→ **INSTRUCTIONS TO FOLLOW**
Restate, word for word, the lines from the opening line of the data through the line containing "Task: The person", both included, and nothing else.

→ **INFORMATION SHOWN**
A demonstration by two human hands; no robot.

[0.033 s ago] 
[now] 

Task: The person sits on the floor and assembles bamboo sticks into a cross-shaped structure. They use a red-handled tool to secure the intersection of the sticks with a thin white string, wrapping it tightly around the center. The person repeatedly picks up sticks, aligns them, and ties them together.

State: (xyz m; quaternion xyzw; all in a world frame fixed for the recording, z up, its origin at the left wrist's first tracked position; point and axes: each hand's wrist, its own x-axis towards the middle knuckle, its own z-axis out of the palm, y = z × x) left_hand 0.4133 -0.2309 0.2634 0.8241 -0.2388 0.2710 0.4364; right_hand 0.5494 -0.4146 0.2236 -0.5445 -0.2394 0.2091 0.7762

→ **TASK ANSWER**
A demonstration by two human hands; no robot.

[0.033 s ago] 
[now] 

Task: The person sits on the floor and assembles bamboo sticks into a cross-shaped structure. They use a red-handled tool to secure the intersection of the sticks with a thin white string, wrapping it tightly around the center. The person repeatedly picks up sticks, aligns them, and ties them together.

No additional answer is needed.